Monday, June 11, 2007

Are You a Good Manager? - Hovsepian

A couple of weeks ago I got a copy of Canada’s SOHO Business magazine and found that many of the articles went well with the June theme of my church's newsletter that I edit: stewardship.

The free magazine provides small business owners tips on improving productivity, managing your workload, networking, developing good habits, and easing stress. One article that caught me by surprise is titled “The Humility Advantage” and it highlights the importance of not letting your expertise and knowledge make you arrogant or insensitive.

If people in the business world are expected to be good managers — no matter what their rank or position is — how much more should we as Christians be good stewards of the things God has made us responsible for?

People usually think of stewardship as managing one’s finances well or, more specifically, tithing. That is certainly an important area of our lives that God wants us to honour Him with. However, there are many other aspects of our lives that we need to manage well and I think we often either forget that we are accountable to God for those things… or we consciously neglect those areas.

At a recent women’s meeting I spoke at, we discussed how we need to be good stewards, not only of our money, but also of our time, our talents and skills, our spiritual gifts, our relationships, our health, our minds, the environment, and so much more.
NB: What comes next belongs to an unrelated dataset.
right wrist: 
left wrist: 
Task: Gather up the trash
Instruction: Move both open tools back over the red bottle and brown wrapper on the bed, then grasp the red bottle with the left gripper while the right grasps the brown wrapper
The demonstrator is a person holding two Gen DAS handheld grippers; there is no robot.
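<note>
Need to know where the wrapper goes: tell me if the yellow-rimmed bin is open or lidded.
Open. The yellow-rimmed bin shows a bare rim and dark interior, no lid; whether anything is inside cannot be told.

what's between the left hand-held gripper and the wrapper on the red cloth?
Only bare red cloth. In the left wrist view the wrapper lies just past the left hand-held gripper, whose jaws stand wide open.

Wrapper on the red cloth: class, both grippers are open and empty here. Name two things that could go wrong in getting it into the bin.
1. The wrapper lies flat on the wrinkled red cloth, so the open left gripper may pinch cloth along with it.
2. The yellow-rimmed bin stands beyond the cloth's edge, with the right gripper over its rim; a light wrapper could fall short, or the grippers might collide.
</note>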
A lot of these things fall into place nicely if we first determine what our priorities are. When we are certain that we’ve put God first in our lives, it’s easier to then determine what to schedule into our calendars, where to spend our money, where to go, how to use our talents, and what to do with all our “stuff”.

I think many of us experience stress because our to-do lists are too long, our finances are squeezed tight, we don’t get enough sleep or exercise, our relationships are strained, and we know deep in our hearts we’re not spending enough time in God’s Word, in prayer, in service and even in church.

So where do we start? How do we become better managers or stewards? It may seem obvious, but I believe the first thing we must do is courageously take a chunk of time out of our busy schedules and spend it in prayer, asking God for guidance and a sincere change of heart.